Les hausse du prix de l’énergie et des produits agricoles impactera en particulier les pays les plus pauvres et les mouvements de contestation de grande ampleur dans les pays émergents importateurs de ces produits sont à prévoir. A plus long terme, la crise actuelle s’inscrit dans un mouvement de polarisation de grands blocs politiques qui ont tous des objectifs expansionnistes, induisant une priorisation de la défense (notons le virage à 180° du pays jusqu’ici le plus pacifiste d’Europe, à savoir l’Allemagne) et un objectif d’indépendance de plus en plus marqué sur les secteurs stratégiques (énergie, santé, technologie…).
MARCHES
Le rebond récent du marché, qui peut surprendre compte tenu du flot de mauvaises nouvelles auquel nous sommes confrontés, est directement lié aux espoirs de paix, entretenus par les communiqués quotidiens des Russes et des Ukrainiens. Il correspond aussi à une adhésion, encore fragile, des investisseurs à un scénario économique évitant une récession. Du côté des changes, les interventions de la banque du Japon qui souhaite maintenir le niveau de ses taux longs a entraîné une forte baisse du Yen.

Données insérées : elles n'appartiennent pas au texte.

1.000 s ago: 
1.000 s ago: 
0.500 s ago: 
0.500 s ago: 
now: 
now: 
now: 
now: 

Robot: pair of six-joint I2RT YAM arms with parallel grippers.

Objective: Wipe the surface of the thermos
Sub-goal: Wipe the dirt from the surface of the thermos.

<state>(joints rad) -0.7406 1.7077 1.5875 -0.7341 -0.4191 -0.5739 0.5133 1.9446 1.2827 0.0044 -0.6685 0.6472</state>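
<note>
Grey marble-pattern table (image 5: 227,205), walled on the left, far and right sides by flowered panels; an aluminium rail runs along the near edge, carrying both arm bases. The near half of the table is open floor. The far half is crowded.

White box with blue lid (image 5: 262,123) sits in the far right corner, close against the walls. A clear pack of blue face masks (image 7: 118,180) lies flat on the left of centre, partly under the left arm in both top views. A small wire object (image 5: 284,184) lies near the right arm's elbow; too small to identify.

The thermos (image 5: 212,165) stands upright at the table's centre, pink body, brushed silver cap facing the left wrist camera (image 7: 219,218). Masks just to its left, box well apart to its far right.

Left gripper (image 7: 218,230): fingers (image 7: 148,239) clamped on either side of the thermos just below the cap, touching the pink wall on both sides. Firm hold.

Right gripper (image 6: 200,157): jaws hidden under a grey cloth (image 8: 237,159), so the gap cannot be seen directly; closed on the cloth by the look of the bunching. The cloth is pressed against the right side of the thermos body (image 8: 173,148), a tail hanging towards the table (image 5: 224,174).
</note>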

Au cours des cycles passés, les phases de hausses des taux et les chocs sur les prix des matières premières ont habituellement provoqué des récessions. Mais l’intensité énergétique a beaucoup diminué dans nos économies ces cinquante dernières années et les récessions n’ont jamais eu lieu avec des taux réels aussi bas. Il y donc de quoi laisser perplexe les investisseurs et alimenter la forte volatilité des marchés à court terme. L’évolution des indicateurs avancés correspond à une économique ralentissant mais évitant une récession. Cela suppose tout d’abord que le pétrole russe continue à alimenter le marché mondial. L’Inde commence ainsi à en acheter à prix réduit, séduite par les offres russes. Ensuite, les taux réels demeurent négatifs, ce qui signifie que le durcissement des politiques monétaires est très relatif et qu’elles ne pèseront pas trop sur l’activité, au moins dans un premier temps. A court terme, le marché américain est privilégié, les Etats-Unis étant loin de la guerre et auto-suffisant sur le plan énergétique. A moyen terme, la poursuite de la hausse des taux longs, probable s’il n’y a pas de récession, devrait impacter le niveau de valorisation du S&P 500. Le niveau de décote relative du MSCI pays émergents et du Stoxx 600 par rapport à l’indice phare américain est par ailleurs très élevé. De mi-janvier à mi-mars 2022 : -32% ! Hors période de récession, les actions constituent un bon refuge contre l’inflation même si le rendement obtenu est relativement plus faible.
Sources principales : Banque de France, Federal Reserve, FMI, OCDE, BIS, BEA, BCE, BOJ, BOC, Bloomberg, CGPConseil, Reuter, Facset, Financial Times, Agence Internationale de l’Energie, OMC, INSEE, Euler Hermès, Coface, MIT, ISTAT.